L'Italien qui a l'intention se venger de quelqu'un garde un ongle de la main fort long. La manière la plus courante de se venger est de louer les services d'un spadassin professionnel. Mais les Pisans utilisent, eux, un moyen très inattendu.

AUDEBERT
On en voit qui, ouvertement, portent un signal de vengeance, laissant croître un ongle de la main, ou bien quelques poils, s'ils veulent cacher leur intention, protestant de ne les rogner ni couper qu'ils n'aient vengé l'injure qu'ils prétendent leur avoir été faite, de sorte qu'il y en a qui portent un ongle tant long qu'il peut croître et, quand il est fort long, le conservent soigneusement qu'il ne rompe ou fende par mégarde, ce qu'ils prendraient à mauvais présage de leur dessein. Mais ce serait leur faire tort, et comme renouveler leur mal, de leur demander l'occasion pour laquelle ils laissent croître un ongle si grand, ce que toutefois ils ne prennent à mal d'un étranger qui ignore les façons du pays.

LABAT
Les Italiens sont gens sages et qui raisonnent très juste. J'ai reçu, disent-ils, un affront d'un homme : serais-je deshonoré si je ne me venge pas ? Cela est certain. Le ferai-je appeller en duel ? Il pourra me tuer et ce sera un second affront pire que le premier, dont je pourrais encore moins me venger. Il faut prendre le parti le plus sûr et se conserver pour une meilleure occasion : on fait marché avec des braves [des spadassins], on leur donne comptant une partie de ce qu'on est convenu et assurance du reste dès que le coup sera fait; il n'en coûte que de l'argent et on est vengé sans risque. Sauf à se tenir sur ses gardes, de peur que les parents du mort ne prennent la même route pour venger celui qui a été assassiné.

GUYOT
Lorsque les Pisans haïssent quelqu'un et qu'il veulent lui faire du mal, ils ont une manière de le battre tout à fait particulière. Ils prennent un sac, qu'ils remplissent d'os de femmes mortes dans la même année. Ensuite, ils vont trouver la personne à laquelle ils en veulent, et lui donnent dix ou douze coups avec ce sac. C'est une chose étonnante que l'effet de ces os. La personne ainsi battue a à peine la force de marcher, et elle tombe insensiblement dans une espèce de consomption, en sorte qu'il ne lui reste que la peau et les os, et qu'elle ne vit ordinairement, à ce qu'on dit, qu'autant de jours qu'elle a reçu de coups. C'est ce qui a donné lieu de dire que la femme est le plus méchant animal qui soit au monde, parce qu'elle est méchante encore un an après sa mort.

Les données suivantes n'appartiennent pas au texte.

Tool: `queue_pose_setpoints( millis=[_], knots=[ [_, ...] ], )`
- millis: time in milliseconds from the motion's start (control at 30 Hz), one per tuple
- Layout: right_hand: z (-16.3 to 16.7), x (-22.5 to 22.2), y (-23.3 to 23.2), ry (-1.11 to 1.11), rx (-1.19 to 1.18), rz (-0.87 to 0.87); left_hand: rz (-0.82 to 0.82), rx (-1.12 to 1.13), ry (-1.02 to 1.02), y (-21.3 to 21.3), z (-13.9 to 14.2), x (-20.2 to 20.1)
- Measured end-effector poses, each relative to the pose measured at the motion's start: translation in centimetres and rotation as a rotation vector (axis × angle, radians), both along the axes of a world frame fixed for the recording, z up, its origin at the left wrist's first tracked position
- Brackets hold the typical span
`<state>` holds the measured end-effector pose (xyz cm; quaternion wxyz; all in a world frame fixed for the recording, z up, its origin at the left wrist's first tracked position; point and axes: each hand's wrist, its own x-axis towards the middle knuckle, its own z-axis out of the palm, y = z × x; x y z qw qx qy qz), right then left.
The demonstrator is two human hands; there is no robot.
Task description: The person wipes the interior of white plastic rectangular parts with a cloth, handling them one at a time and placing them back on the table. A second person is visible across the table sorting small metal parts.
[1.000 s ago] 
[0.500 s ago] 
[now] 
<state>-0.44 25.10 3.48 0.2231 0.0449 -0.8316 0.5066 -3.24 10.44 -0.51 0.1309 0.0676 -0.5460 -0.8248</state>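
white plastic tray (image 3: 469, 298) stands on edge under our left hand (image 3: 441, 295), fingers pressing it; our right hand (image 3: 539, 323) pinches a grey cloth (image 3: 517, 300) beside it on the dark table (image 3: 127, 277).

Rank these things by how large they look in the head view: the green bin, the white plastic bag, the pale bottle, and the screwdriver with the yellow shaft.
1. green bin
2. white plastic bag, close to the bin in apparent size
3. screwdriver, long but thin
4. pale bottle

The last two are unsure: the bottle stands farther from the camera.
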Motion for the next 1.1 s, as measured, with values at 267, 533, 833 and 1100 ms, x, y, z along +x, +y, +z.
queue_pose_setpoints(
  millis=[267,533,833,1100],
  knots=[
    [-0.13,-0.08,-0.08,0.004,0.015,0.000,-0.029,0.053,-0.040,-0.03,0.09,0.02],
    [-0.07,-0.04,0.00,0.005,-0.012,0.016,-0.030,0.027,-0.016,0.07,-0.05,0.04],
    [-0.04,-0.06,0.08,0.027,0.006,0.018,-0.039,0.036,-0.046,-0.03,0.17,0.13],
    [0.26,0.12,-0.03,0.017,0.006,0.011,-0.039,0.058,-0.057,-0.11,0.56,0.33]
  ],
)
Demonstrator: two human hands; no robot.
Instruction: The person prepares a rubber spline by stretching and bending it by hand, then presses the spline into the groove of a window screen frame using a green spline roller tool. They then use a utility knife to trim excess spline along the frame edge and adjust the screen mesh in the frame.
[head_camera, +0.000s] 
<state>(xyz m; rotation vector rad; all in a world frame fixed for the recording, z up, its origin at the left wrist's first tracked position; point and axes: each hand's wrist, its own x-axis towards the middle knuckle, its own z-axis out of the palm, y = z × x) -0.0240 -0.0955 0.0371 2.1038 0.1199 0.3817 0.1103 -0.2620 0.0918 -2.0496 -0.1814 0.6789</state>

• Audebert (Nicolas), Le Voyage et observations de plusieurs choses diverses qui se peuvent remarquer en Italie, deuxième partie, éd. Paris, 1656, p. 17-18.
• Labat (Jean-Baptiste), Voyages en Espagne et en Italie, t. IV, 1731, p. 24]
• Guyot de Merville (Michel), Voyage historique d'Italie, 1729, t. I, p. 546.